• _EXERCISE INSTRUCTIONS_
From the first line to the last, print the data exactly as it appears.

=== MATERIAL FOR THIS EXERCISE ===

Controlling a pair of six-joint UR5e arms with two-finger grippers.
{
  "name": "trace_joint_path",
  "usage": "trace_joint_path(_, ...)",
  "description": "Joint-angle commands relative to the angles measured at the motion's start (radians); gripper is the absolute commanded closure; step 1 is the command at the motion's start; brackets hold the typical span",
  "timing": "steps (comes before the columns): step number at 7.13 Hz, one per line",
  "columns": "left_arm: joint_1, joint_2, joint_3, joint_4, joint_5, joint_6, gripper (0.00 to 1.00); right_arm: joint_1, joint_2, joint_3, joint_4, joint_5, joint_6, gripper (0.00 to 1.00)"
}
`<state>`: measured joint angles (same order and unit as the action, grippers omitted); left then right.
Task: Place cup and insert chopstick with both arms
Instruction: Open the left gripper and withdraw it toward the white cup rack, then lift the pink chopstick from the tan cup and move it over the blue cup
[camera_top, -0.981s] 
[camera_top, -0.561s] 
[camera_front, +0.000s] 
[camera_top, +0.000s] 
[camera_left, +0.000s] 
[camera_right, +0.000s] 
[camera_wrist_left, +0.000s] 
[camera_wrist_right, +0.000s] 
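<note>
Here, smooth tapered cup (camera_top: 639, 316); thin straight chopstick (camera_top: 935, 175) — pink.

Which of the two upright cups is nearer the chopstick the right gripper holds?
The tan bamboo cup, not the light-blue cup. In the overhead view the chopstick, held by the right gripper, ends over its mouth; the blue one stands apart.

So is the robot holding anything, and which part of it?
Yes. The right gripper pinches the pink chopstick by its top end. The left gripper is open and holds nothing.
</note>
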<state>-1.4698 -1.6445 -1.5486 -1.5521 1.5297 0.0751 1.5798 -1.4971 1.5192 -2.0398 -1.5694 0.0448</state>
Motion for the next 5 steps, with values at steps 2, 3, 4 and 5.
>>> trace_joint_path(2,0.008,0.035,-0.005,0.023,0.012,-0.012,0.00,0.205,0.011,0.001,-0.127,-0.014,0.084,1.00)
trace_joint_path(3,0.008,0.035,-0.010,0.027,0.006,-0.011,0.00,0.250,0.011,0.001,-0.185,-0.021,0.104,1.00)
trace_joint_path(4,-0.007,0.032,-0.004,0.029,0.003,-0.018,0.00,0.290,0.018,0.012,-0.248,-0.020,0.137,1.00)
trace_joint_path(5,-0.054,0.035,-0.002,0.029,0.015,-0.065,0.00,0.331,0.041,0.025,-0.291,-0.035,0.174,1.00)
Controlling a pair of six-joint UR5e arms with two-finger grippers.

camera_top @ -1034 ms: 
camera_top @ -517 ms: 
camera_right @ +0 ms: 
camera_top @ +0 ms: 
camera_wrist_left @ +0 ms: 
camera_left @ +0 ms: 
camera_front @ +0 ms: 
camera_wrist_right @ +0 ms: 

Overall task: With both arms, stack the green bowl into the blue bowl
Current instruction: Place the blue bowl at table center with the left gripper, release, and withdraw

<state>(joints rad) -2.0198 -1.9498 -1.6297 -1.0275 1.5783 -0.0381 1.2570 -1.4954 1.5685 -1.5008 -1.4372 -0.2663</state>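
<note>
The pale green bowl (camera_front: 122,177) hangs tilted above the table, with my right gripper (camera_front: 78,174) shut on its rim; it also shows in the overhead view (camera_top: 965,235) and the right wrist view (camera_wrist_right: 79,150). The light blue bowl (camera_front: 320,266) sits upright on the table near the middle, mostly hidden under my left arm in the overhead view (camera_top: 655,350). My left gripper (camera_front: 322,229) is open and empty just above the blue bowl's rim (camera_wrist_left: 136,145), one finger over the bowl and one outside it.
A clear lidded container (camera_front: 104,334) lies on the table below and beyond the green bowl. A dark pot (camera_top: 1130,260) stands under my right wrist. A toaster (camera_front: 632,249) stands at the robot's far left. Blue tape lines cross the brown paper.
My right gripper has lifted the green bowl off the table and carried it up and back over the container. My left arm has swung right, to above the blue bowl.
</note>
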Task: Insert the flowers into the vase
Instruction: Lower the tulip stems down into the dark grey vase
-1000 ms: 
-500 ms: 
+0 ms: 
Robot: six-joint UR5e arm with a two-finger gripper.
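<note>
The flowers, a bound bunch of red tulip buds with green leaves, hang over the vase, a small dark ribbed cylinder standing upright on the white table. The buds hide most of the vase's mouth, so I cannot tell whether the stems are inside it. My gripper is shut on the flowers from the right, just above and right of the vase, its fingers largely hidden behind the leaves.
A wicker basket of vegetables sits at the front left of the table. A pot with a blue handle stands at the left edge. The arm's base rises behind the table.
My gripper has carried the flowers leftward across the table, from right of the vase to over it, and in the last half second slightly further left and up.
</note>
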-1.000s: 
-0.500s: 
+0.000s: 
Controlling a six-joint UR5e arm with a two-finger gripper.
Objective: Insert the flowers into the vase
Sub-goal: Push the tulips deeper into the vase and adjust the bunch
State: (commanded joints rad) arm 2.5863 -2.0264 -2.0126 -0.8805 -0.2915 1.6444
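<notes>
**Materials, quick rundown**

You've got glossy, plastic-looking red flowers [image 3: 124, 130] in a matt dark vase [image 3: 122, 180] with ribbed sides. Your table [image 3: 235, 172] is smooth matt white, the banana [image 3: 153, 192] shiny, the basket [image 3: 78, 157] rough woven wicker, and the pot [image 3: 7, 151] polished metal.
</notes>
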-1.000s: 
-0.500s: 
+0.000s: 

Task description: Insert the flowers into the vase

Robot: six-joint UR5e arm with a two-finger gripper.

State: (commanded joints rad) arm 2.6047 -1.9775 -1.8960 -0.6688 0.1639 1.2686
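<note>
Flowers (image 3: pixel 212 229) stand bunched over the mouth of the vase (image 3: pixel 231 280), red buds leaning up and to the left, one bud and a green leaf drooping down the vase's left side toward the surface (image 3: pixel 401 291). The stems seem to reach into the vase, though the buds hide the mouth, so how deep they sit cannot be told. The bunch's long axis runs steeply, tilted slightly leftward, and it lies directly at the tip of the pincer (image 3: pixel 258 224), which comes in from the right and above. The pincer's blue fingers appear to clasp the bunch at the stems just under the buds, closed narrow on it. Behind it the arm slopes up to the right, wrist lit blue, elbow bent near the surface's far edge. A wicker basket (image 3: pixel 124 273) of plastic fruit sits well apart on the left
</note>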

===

• _SOLUTION TO THIS TASK_
Controlling a pair of six-joint UR5e arms with two-finger grippers.
{
  "name": "trace_joint_path",
  "usage": "trace_joint_path(_, ...)",
  "description": "Joint-angle commands relative to the angles measured at the motion's start (radians); gripper is the absolute commanded closure; step 1 is the command at the motion's start; brackets hold the typical span",
  "timing": "steps (comes before the columns): step number at 7.13 Hz, one per line",
  "columns": "left_arm: joint_1, joint_2, joint_3, joint_4, joint_5, joint_6, gripper (0.00 to 1.00); right_arm: joint_1, joint_2, joint_3, joint_4, joint_5, joint_6, gripper (0.00 to 1.00)"
}
`<state>`: measured joint angles (same order and unit as the action, grippers omitted); left then right.
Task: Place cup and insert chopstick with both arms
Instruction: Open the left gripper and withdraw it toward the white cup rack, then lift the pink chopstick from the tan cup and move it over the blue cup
[camera_top, -0.981s] 
[camera_top, -0.561s] 
[camera_front, +0.000s] 
[camera_top, +0.000s] 
[camera_left, +0.000s] 
[camera_right, +0.000s] 
[camera_wrist_left, +0.000s] 
[camera_wrist_right, +0.000s] 
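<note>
Here, smooth tapered cup (camera_top: 639, 316); thin straight chopstick (camera_top: 935, 175) — pink.

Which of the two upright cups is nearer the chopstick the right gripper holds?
The tan bamboo cup, not the light-blue cup. In the overhead view the chopstick, held by the right gripper, ends over its mouth; the blue one stands apart.

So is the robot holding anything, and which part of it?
Yes. The right gripper pinches the pink chopstick by its top end. The left gripper is open and holds nothing.
</note>
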<state>-1.4698 -1.6445 -1.5486 -1.5521 1.5297 0.0751 1.5798 -1.4971 1.5192 -2.0398 -1.5694 0.0448</state>
Motion for the next 5 steps, with values at steps 2, 3, 4 and 5.
>>> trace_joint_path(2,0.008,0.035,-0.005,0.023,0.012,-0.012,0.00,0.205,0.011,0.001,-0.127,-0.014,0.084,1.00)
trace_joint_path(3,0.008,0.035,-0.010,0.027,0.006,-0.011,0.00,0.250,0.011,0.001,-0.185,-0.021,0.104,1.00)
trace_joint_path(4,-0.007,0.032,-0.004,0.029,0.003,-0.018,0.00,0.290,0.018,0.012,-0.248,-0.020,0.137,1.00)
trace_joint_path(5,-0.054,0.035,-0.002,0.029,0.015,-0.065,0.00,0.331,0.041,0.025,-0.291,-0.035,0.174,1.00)
Controlling a pair of six-joint UR5e arms with two-finger grippers.

camera_top @ -1034 ms: 
camera_top @ -517 ms: 
camera_right @ +0 ms: 
camera_top @ +0 ms: 
camera_wrist_left @ +0 ms: 
camera_left @ +0 ms: 
camera_front @ +0 ms: 
camera_wrist_right @ +0 ms: 

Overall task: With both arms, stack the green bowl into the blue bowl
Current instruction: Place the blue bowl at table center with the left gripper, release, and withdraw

<state>(joints rad) -2.0198 -1.9498 -1.6297 -1.0275 1.5783 -0.0381 1.2570 -1.4954 1.5685 -1.5008 -1.4372 -0.2663</state>
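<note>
The pale green bowl (camera_front: 122,177) hangs tilted above the table, with my right gripper (camera_front: 78,174) shut on its rim; it also shows in the overhead view (camera_top: 965,235) and the right wrist view (camera_wrist_right: 79,150). The light blue bowl (camera_front: 320,266) sits upright on the table near the middle, mostly hidden under my left arm in the overhead view (camera_top: 655,350). My left gripper (camera_front: 322,229) is open and empty just above the blue bowl's rim (camera_wrist_left: 136,145), one finger over the bowl and one outside it.
A clear lidded container (camera_front: 104,334) lies on the table below and beyond the green bowl. A dark pot (camera_top: 1130,260) stands under my right wrist. A toaster (camera_front: 632,249) stands at the robot's far left. Blue tape lines cross the brown paper.
My right gripper has lifted the green bowl off the table and carried it up and back over the container. My left arm has swung right, to above the blue bowl.
</note>
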Task: Insert the flowers into the vase
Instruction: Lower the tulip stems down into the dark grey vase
-1000 ms: 
-500 ms: 
+0 ms: 
Robot: six-joint UR5e arm with a two-finger gripper.
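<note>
The flowers, a bound bunch of red tulip buds with green leaves, hang over the vase, a small dark ribbed cylinder standing upright on the white table. The buds hide most of the vase's mouth, so I cannot tell whether the stems are inside it. My gripper is shut on the flowers from the right, just above and right of the vase, its fingers largely hidden behind the leaves.
A wicker basket of vegetables sits at the front left of the table. A pot with a blue handle stands at the left edge. The arm's base rises behind the table.
My gripper has carried the flowers leftward across the table, from right of the vase to over it, and in the last half second slightly further left and up.
</note>
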-1.000s: 
-0.500s: 
+0.000s: 
Controlling a six-joint UR5e arm with a two-finger gripper.
Objective: Insert the flowers into the vase
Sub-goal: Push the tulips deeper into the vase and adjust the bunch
State: (commanded joints rad) arm 2.5863 -2.0264 -2.0126 -0.8805 -0.2915 1.6444
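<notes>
**Materials, quick rundown**

You've got glossy, plastic-looking red flowers [image 3: 124, 130] in a matt dark vase [image 3: 122, 180] with ribbed sides. Your table [image 3: 235, 172] is smooth matt white, the banana [image 3: 153, 192] shiny, the basket [image 3: 78, 157] rough woven wicker, and the pot [image 3: 7, 151] polished metal.
</notes>
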-1.000s: 
-0.500s: 
+0.000s: 

Task description: Insert the flowers into the vase

Robot: six-joint UR5e arm with a two-finger gripper.

State: (commanded joints rad) arm 2.6047 -1.9775 -1.8960 -0.6688 0.1639 1.2686
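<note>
Flowers (image 3: pixel 212 229) stand bunched over the mouth of the vase (image 3: pixel 231 280), red buds leaning up and to the left, one bud and a green leaf drooping down the vase's left side toward the surface (image 3: pixel 401 291). The stems seem to reach into the vase, though the buds hide the mouth, so how deep they sit cannot be told. The bunch's long axis runs steeply, tilted slightly leftward, and it lies directly at the tip of the pincer (image 3: pixel 258 224), which comes in from the right and above. The pincer's blue fingers appear to clasp the bunch at the stems just under the buds, closed narrow on it. Behind it the arm slopes up to the right, wrist lit blue, elbow bent near the surface's far edge. A wicker basket (image 3: pixel 124 273) of plastic fruit sits well apart on the left
</note>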

Besides this answer, the exercise requires nothing else.